• **WORK ORDER**
Wherever the string "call" turns up in the data, copy the whole line.

╭─ PROVIDED MATERIAL

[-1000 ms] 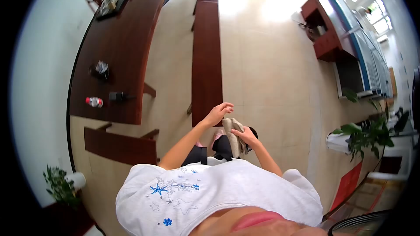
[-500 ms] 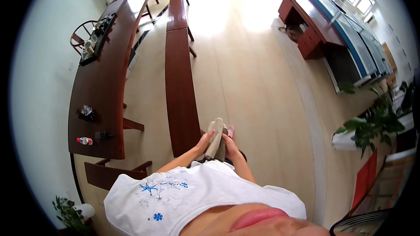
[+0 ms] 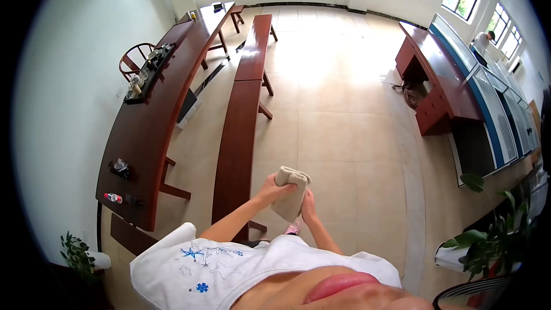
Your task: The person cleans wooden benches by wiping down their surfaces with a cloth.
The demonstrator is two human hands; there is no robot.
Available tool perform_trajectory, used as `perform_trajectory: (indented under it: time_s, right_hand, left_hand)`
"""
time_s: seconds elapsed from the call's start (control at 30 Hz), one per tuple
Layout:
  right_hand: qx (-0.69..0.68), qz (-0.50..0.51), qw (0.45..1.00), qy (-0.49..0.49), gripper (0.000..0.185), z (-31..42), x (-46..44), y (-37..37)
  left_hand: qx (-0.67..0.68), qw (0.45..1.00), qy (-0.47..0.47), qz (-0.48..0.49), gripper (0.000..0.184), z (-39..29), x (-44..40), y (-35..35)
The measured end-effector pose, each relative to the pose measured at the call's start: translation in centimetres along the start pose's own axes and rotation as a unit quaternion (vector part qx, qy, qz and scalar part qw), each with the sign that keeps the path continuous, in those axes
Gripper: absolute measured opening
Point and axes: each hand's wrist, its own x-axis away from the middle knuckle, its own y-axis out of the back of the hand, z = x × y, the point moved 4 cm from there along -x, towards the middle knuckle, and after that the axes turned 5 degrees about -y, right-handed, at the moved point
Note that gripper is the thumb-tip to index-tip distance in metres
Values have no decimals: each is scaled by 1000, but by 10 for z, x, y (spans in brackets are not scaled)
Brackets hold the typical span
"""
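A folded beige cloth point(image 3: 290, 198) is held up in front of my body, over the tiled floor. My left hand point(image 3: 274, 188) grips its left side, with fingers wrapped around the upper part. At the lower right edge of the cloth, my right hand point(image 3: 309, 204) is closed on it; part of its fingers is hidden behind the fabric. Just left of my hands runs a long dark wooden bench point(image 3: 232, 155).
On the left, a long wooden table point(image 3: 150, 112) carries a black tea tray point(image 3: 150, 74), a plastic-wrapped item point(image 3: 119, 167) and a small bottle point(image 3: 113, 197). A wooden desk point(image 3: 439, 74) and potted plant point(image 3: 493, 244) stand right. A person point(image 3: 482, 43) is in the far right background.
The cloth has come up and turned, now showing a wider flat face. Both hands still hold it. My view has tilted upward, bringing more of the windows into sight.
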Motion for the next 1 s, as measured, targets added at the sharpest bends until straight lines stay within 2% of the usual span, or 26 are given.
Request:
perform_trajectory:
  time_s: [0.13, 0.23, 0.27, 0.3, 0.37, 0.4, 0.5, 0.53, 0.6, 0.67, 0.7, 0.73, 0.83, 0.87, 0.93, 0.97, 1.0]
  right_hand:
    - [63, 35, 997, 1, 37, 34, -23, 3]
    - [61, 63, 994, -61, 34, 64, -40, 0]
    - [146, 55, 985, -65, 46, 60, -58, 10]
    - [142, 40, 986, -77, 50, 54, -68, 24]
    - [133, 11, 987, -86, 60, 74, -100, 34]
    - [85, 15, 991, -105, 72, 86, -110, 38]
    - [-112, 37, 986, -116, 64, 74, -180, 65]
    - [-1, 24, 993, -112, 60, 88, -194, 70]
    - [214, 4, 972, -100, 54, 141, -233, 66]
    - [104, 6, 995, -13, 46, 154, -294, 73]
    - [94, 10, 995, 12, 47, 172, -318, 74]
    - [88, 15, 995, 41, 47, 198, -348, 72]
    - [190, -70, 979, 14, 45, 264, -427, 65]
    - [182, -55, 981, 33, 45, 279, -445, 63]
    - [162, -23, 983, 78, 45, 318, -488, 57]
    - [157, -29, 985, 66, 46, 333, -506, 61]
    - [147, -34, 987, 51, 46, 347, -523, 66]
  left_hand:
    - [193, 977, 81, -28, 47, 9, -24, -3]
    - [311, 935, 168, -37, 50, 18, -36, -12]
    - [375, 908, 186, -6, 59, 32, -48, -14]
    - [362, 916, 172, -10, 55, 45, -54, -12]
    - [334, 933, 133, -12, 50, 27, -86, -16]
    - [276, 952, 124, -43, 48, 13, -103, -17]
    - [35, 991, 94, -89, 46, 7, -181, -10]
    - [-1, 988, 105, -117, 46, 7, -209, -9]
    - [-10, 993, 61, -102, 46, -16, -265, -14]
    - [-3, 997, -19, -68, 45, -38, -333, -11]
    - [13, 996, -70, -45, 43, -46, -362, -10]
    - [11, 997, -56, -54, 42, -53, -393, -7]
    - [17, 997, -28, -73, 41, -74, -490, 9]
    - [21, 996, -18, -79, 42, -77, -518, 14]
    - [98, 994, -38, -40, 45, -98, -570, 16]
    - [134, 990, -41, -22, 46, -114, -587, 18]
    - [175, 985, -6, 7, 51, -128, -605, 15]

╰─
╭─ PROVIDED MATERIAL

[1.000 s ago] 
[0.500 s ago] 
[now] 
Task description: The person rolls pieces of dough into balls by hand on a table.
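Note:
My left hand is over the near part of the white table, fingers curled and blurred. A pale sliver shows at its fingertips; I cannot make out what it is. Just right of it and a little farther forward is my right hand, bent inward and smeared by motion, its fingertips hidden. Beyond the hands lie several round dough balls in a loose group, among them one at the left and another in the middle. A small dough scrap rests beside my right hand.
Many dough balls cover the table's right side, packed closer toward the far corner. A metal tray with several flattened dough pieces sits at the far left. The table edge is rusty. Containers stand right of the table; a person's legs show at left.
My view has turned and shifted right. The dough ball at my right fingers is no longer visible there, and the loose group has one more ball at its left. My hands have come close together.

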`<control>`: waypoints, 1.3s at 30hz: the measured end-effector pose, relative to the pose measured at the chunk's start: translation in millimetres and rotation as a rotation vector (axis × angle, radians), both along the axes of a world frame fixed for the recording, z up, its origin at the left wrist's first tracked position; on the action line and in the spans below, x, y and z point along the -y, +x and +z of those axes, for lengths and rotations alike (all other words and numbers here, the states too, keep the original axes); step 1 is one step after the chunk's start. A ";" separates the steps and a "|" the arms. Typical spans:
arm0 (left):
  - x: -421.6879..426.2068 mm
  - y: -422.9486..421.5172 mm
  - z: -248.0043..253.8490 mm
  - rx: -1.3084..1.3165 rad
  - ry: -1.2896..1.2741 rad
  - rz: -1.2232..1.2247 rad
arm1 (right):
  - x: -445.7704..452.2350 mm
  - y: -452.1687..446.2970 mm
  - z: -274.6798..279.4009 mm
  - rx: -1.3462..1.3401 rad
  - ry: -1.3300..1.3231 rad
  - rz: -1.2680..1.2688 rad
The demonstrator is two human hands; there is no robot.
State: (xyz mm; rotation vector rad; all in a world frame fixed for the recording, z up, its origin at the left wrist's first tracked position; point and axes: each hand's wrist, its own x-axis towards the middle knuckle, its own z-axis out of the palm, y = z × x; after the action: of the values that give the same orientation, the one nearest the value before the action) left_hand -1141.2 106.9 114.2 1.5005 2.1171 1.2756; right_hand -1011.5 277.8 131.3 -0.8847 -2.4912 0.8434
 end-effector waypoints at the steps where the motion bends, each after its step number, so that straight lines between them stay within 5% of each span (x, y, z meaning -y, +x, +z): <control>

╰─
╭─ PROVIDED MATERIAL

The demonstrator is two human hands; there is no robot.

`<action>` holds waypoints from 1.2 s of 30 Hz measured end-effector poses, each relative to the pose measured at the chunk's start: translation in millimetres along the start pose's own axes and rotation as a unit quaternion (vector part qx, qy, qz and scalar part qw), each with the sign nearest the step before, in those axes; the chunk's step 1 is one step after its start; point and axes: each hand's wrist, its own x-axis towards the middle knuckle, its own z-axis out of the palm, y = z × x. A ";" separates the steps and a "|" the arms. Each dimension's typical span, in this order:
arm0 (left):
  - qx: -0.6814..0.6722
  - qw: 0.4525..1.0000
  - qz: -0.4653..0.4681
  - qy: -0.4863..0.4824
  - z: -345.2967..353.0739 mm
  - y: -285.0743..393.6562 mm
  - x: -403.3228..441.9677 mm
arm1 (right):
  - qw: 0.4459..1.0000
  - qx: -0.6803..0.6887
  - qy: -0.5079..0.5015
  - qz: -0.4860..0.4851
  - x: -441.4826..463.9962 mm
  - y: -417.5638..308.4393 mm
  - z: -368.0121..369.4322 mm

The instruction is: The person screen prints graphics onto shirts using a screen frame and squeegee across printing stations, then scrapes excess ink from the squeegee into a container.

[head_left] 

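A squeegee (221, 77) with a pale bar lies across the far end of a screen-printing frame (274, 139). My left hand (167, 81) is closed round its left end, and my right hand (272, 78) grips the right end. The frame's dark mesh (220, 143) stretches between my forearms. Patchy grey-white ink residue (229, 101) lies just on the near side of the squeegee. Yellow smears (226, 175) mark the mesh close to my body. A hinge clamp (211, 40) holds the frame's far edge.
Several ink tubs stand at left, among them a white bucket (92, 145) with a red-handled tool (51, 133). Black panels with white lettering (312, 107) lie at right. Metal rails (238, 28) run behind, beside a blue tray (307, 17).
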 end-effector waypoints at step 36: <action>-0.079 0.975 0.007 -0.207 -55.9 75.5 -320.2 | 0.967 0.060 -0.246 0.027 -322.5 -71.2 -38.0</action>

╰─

• **TASK OUTPUT**
time_s: seconds elapsed from the call's start (control at 30 Hz), one per tuple
The measured end-effector pose, each relative to the pose measured at the call's start: translation in centimetres along the start pose's own axes and rotation as a unit quaternion (vector part qx, qy, qz and scalar part qw), each with the sign that keeps the path continuous, in those axes

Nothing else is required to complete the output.